**Exercise details:**
For the material that follows, return exactly the lines from the one with "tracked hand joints" through the one with "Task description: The", both ends included.
_ _ _ _ _ _ _
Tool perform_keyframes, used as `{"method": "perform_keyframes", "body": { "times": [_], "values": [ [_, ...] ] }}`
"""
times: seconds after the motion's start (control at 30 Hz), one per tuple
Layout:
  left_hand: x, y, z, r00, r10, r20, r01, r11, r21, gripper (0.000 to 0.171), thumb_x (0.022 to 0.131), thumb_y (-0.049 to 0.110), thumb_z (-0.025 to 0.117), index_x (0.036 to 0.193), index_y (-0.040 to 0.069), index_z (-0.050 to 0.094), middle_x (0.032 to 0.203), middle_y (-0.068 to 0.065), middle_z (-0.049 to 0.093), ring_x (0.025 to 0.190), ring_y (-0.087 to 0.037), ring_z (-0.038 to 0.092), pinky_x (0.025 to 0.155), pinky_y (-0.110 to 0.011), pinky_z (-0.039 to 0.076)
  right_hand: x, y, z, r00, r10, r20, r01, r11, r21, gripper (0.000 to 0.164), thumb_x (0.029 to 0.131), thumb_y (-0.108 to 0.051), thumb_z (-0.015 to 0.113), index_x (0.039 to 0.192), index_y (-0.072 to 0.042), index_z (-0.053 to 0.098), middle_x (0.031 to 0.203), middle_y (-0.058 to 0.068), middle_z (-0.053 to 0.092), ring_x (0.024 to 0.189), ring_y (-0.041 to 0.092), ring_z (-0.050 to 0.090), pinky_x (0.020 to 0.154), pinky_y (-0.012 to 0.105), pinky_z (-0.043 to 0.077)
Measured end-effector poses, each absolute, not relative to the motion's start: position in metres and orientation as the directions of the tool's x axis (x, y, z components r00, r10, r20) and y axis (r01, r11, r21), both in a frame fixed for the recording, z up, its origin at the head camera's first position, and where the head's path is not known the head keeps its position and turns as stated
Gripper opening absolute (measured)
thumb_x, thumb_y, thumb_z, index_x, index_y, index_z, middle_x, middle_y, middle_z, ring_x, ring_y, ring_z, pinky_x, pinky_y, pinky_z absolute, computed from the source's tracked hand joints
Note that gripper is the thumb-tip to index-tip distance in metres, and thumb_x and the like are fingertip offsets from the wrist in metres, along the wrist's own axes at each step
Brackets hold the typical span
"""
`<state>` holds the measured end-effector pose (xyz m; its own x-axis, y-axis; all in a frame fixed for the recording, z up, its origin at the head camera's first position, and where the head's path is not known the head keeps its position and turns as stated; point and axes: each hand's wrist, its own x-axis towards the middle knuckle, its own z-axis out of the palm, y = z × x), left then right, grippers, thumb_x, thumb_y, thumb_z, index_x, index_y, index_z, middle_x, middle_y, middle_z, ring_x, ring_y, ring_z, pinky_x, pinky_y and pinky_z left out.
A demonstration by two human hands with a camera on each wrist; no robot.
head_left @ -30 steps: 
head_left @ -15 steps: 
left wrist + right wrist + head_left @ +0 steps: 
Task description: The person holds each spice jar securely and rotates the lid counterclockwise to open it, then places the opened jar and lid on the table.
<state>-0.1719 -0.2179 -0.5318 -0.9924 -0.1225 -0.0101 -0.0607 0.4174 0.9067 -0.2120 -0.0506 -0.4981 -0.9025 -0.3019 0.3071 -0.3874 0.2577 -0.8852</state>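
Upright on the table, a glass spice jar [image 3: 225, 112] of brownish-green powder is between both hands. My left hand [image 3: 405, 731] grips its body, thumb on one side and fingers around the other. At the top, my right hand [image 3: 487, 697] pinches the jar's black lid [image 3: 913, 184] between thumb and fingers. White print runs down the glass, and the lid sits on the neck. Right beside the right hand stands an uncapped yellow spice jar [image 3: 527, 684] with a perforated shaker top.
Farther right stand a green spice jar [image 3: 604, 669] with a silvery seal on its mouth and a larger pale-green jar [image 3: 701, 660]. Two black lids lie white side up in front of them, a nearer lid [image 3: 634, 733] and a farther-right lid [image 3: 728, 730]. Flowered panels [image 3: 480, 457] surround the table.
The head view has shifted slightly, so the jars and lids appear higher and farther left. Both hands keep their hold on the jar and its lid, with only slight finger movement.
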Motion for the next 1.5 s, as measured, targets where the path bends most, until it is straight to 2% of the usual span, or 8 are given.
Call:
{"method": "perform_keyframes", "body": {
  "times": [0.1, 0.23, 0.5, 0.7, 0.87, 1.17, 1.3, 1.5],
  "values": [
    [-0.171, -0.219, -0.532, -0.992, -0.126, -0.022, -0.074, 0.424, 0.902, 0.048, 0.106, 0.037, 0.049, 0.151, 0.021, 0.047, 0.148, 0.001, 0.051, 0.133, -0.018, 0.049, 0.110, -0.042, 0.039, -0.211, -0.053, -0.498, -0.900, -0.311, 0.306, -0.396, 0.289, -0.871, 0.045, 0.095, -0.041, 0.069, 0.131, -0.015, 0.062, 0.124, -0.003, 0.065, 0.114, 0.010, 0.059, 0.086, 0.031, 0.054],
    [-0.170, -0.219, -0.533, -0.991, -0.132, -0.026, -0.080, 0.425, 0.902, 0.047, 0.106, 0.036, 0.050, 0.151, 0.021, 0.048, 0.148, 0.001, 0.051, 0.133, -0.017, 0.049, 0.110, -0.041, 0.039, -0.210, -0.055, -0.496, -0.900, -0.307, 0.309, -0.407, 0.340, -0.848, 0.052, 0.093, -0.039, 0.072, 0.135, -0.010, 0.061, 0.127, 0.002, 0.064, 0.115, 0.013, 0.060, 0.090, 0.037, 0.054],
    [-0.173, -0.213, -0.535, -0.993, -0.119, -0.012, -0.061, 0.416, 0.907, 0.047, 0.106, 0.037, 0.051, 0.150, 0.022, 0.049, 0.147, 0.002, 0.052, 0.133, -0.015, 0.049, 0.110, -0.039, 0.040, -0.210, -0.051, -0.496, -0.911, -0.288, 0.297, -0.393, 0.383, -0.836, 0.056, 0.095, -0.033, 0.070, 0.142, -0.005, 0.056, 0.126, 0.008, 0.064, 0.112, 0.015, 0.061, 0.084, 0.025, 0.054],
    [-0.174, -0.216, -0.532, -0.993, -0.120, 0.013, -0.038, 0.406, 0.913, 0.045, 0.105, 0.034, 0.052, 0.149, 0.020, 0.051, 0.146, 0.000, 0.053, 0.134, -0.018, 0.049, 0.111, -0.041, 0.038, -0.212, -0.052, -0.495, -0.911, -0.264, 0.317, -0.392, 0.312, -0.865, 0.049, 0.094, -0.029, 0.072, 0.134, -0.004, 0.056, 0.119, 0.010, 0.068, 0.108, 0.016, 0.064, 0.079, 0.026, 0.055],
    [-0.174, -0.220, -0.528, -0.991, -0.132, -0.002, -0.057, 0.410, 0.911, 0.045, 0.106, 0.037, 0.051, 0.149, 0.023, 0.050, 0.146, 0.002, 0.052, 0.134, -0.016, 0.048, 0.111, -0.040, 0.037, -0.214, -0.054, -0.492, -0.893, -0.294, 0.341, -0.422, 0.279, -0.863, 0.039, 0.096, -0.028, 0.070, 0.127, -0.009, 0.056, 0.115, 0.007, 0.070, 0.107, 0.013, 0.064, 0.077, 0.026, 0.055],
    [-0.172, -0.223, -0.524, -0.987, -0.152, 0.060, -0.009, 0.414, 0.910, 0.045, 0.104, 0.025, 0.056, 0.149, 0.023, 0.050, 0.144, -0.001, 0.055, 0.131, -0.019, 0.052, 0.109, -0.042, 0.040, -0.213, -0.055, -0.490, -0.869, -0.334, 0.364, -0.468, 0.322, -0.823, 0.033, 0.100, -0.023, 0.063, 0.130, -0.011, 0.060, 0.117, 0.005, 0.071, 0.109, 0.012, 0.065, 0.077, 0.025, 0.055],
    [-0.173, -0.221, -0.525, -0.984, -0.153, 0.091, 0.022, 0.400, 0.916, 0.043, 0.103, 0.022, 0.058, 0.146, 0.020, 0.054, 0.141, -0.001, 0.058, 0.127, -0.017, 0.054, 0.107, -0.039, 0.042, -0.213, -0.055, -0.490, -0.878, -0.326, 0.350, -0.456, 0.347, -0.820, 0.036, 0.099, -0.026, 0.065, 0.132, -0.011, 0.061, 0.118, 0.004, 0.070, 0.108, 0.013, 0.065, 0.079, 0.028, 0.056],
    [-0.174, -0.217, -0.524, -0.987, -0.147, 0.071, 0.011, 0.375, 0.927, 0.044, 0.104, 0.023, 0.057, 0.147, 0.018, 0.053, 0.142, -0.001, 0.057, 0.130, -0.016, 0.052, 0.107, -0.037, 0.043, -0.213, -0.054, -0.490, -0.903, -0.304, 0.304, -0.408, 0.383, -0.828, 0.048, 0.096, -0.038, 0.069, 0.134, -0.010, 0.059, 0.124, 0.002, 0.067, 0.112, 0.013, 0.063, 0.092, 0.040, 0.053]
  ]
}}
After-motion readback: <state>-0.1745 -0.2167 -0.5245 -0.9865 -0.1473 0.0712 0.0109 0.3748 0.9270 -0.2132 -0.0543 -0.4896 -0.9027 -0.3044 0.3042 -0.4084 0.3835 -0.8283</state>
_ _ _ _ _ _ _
**The completed task:**
thumb_x, thumb_y, thumb_z, index_x, index_y, index_z, middle_x, middle_y, middle_z, ring_x, ring_y, ring_z, pinky_x, pinky_y, pinky_z absolute, computed from the source's tracked hand joints
Note that gripper is the thumb-tip to index-tip distance in metres, and thumb_x and the like are fingertip offsets from the wrist in metres, along the wrist's own axes at each step
Brackets hold the typical span
"""
`<state>` holds the measured end-effector pose (xyz m; its own x-axis, y-axis; all in a frame fixed for the recording, z up, its origin at the head camera's first position, and where the head's path is not known the head keeps its position and turns as stated; point and axes: each hand's wrist, its own x-axis towards the middle knuckle, its own z-axis out of the palm, y = z × x), left then right, grippers, thumb_x, thumb_y, thumb_z, index_x, index_y, index_z, middle_x, middle_y, middle_z, ring_x, ring_y, ring_z, pinky_x, pinky_y and pinky_z left out.
A demonstration by two human hands with a camera on each wrist; no robot.
head_left @ -30 steps: 
head_left @ -15 steps: 
left wrist + right wrist + head_left @ +0 steps: 
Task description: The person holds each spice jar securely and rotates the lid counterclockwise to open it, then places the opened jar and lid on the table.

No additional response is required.